Mayingite is a rare silver-lead bismuth telluride mineral found primarily in gold-bearing hydrothermal deposits. It is typically identified through polished section microscopy due to its small grain size and metallic white color.
Is this mayingite?
5-step field checkRun through these checks against the specimen in your hand. The more boxes tick, the more confident the ID.
- 1Test the hardnessTry to scratch mayingite with a known reference. Mayingite sits at Mohs 3-3.5 — softer than the next harder reference, harder than the previous one.
- 2Check the streakDrag the specimen across an unglazed porcelain plate. Mayingite leaves a black streak.
- 3Read the lusterHold the specimen under a strong light. Mayingite typically shows a metallic luster.
- 4Match the color rangeCompare against the expected color range: white, gray.
- 5Look at form & habitCrystal system: hexagonal. Typical habit: anhedral grains.
Often confused with
Mayingite vs. its common look-alikes — and how to tell them apart in the field.
Often found alongside mayingite
Minerals reported to co-occur with mayingite.
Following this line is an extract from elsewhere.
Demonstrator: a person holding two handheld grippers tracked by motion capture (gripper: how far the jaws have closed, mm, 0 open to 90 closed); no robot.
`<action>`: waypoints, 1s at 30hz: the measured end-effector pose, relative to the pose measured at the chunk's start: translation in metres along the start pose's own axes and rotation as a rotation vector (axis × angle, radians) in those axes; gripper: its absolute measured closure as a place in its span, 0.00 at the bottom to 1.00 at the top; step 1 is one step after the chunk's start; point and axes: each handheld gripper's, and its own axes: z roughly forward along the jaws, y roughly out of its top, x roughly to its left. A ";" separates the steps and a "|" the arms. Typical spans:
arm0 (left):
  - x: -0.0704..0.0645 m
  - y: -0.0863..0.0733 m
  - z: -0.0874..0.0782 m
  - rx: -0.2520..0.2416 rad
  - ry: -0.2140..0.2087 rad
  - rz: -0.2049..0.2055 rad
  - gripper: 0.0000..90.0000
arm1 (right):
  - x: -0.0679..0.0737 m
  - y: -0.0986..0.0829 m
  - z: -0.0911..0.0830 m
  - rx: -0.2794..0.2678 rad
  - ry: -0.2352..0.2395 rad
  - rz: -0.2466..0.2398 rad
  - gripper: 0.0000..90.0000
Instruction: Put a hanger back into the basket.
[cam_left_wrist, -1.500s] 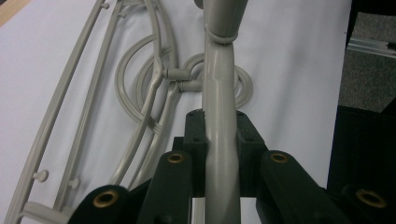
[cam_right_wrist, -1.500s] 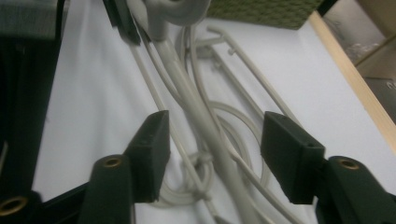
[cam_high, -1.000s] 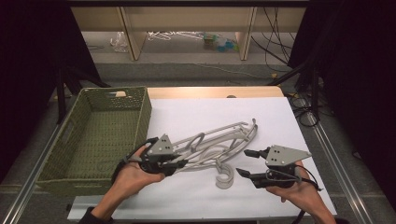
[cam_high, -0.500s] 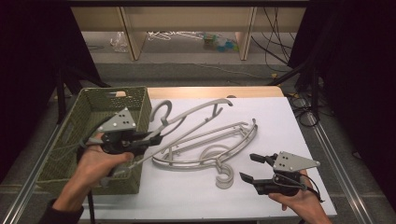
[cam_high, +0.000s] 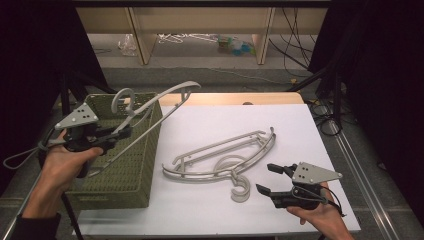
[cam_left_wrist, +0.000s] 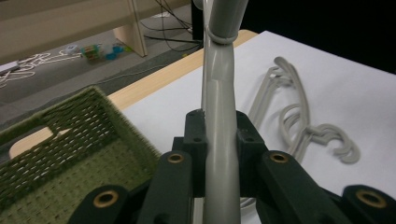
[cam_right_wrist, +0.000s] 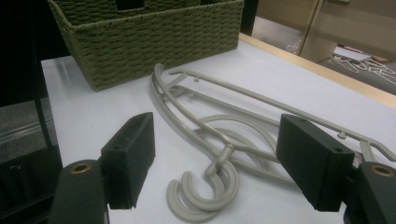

Spotting these in float or country rock is a strong cue you are in the right ground.
All properties
- Chemical formula
- Ag₀.₅Pb₁.₅BiTe₂
- Mohs hardness
- 3-3.5
- Density
- 8.8 g/cm³
- Streak
- Black
- Luster
- Metallic
- Transparency
- Opaque
- Crystal system
- Hexagonal
- Crystal habit
- Anhedral Grains
- Cleavage
- None
- Rarity
- Rare
- Uses
- Collector
- Host rock
- Hydrothermal Gold Deposits
- Typical price
- $50-200 per micro-mount
Where rockhounds find mayingite
Classic worldwide localities
- Maying, Hebei Province, China
Field-hunting tip
Look in hydrothermal gold deposits country — that is the host setting where mayingite typically forms. If you start seeing pyrite, chalcopyrite, galena in float, you are in the right ground. Field specimens usually show a anhedral grains habit, so train your eye for that shape before scanning the outcrop.